START Data for review

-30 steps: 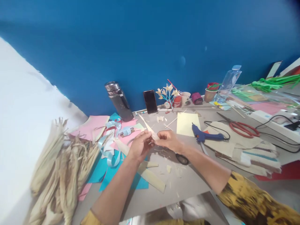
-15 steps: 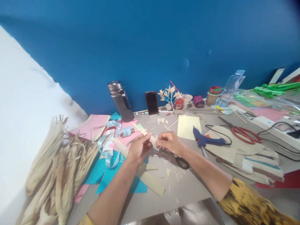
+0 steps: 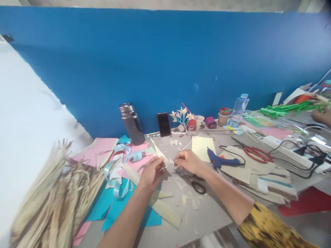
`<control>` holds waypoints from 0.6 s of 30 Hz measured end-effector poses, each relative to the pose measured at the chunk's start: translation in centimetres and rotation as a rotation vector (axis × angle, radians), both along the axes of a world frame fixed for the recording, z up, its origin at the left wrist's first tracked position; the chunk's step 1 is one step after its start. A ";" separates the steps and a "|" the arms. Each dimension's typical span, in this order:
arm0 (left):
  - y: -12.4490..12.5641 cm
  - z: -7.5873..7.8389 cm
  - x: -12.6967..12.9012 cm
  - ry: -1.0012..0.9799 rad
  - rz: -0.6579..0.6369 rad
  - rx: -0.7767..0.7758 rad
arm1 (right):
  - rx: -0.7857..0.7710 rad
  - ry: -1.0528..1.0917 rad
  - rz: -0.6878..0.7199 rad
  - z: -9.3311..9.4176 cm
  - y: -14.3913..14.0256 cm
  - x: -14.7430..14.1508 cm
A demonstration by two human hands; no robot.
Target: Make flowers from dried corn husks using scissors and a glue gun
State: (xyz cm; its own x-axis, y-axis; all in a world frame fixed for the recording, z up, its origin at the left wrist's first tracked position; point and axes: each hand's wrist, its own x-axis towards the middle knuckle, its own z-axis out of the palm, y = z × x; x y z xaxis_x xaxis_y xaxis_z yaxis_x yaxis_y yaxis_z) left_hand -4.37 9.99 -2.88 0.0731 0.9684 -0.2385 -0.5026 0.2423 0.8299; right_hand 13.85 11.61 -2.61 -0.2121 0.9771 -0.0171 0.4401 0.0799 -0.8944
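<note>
My left hand (image 3: 150, 173) pinches a pale, pointed strip of dried husk (image 3: 158, 151) whose tip points up and away. My right hand (image 3: 188, 161) is a little to the right of it, fingers curled and pinched together just beside the strip's near end; whether it holds a small scrap I cannot tell. Black-handled scissors (image 3: 195, 183) lie on the grey table (image 3: 207, 210) under my right wrist. Cut husk strips (image 3: 165, 212) and scraps lie below my hands.
A heap of dried husks (image 3: 51, 199) fills the left. Pink and blue paper (image 3: 113, 196), ribbon, a dark flask (image 3: 131, 123), a phone (image 3: 164, 124), a husk flower model (image 3: 182, 115), a blue glue gun (image 3: 219, 161), red scissors (image 3: 254, 153), a bottle (image 3: 238, 110) and a power strip (image 3: 292, 153) surround them. Another person's hand (image 3: 322, 116) shows far right.
The view has tilted up and back. My hands have come apart: the right hand has left the strip, which stays in my left hand.
</note>
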 end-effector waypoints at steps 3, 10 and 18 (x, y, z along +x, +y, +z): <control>0.3 -0.1 -0.3 0.030 0.011 0.041 | 0.173 -0.566 -0.149 3.1 1.8 1.5; 0.4 -0.6 -0.2 0.108 0.013 0.056 | 0.138 -0.899 -0.188 4.8 8.6 0.7; 0.5 -0.7 -0.2 0.133 0.036 0.049 | 0.279 -1.121 0.167 2.6 12.4 1.3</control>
State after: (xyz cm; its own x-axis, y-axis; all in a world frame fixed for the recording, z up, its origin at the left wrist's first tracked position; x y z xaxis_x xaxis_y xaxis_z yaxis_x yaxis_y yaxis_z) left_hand -4.56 10.53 -3.57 0.0088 0.9805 -0.1965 -0.3955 0.1839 0.8999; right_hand 15.12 24.04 -0.02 -0.3408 0.9379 -0.0654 0.9379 0.3440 0.0459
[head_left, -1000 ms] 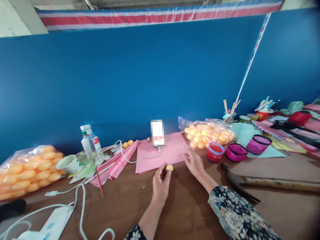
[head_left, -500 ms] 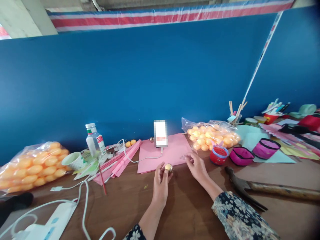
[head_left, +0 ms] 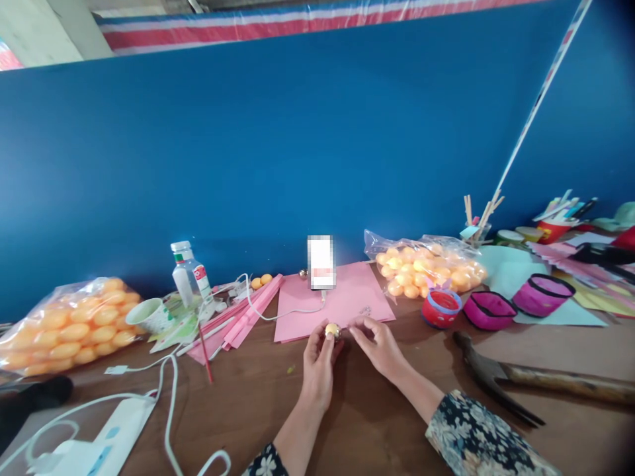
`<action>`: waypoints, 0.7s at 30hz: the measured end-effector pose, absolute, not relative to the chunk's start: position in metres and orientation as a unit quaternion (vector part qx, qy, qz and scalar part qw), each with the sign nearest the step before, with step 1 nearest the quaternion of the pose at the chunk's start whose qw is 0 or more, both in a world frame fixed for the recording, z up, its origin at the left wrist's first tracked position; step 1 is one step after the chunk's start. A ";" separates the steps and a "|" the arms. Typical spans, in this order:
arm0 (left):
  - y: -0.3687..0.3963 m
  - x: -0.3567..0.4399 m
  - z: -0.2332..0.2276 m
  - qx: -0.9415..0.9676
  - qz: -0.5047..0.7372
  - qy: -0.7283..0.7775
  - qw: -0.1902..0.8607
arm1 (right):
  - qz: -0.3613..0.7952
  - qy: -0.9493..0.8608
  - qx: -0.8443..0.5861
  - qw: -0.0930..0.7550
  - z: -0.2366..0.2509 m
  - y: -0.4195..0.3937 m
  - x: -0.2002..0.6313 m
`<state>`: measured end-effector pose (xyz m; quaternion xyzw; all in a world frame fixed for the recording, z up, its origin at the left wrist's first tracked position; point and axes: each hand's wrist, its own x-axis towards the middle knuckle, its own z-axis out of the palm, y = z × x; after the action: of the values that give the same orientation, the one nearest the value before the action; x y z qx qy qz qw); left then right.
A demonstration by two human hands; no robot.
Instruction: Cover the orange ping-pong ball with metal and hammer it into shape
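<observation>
Head view, near: the left hand (head_left: 317,360) pinched a small yellow ball (head_left: 332,329) between thumb and fingertips, just above the brown tabletop (head_left: 357,410).
Right hand (head_left: 380,344): its grip was drawn together just beside the ball; whether it pinched anything could not be told.
Ball's place: at the near edge of the pink paper (head_left: 342,301), between the two hands.
Risk, slip: the ball looked smooth and round, so a loose pinch could have let it drop and roll along the tabletop.
Risk, snag: the white cable (head_left: 278,317) lay close to the left hand and might have caught a wrist.
Risk, far side: the hammer (head_left: 501,383) lay near the right sleeve, where an elbow could have knocked it.
Hard to make out: a glinting part on the ball was too small to name.
Hidden: the blurred card (head_left: 321,262) showed nothing readable.
Cut off: the bag of orange balls (head_left: 64,327) ran off at the left edge.
</observation>
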<state>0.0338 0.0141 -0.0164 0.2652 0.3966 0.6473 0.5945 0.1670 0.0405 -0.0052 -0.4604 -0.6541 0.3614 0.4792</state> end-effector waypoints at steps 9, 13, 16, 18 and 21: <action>0.015 0.034 -0.019 0.272 0.651 0.395 0.589 | 0.397 -0.635 -0.451 0.485 -0.004 0.039 0.167; 0.015 0.034 -0.019 0.276 0.649 0.391 0.592 | 0.413 -0.646 -0.421 0.484 -0.005 0.038 0.167; 0.015 0.034 -0.019 0.279 0.649 0.391 0.590 | 0.411 -0.657 -0.410 0.481 -0.004 0.037 0.165; 0.014 0.034 -0.019 0.290 0.646 0.392 0.587 | 0.400 -0.663 -0.415 0.478 -0.004 0.037 0.165; 0.014 0.034 -0.020 0.310 0.640 0.404 0.575 | 0.351 -0.680 -0.436 0.473 -0.004 0.040 0.168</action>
<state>0.0336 0.0143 -0.0202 0.3103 0.4040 0.6405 0.5747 0.1683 0.0396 -0.0041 -0.4361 -0.6803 0.3513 0.4729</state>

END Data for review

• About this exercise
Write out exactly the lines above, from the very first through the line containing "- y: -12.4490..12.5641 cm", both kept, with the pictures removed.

• Exercise solution
-30 steps: 
-15 steps: 
+0 steps: 
`<control>` holds waypoints from 0.6 s of 30 Hz measured end-effector poses, each relative to the pose measured at the chunk's start: translation in centimetres and rotation as a rotation vector (axis × angle, radians), both along the axes of a world frame fixed for the recording, z up, its origin at the left wrist's first tracked position; the chunk's step 1 is one step after its start. A ";" separates the steps and a "|" the arms. Each dimension's typical span, in this order:
arm0 (left):
  - y: -12.4490..12.5641 cm

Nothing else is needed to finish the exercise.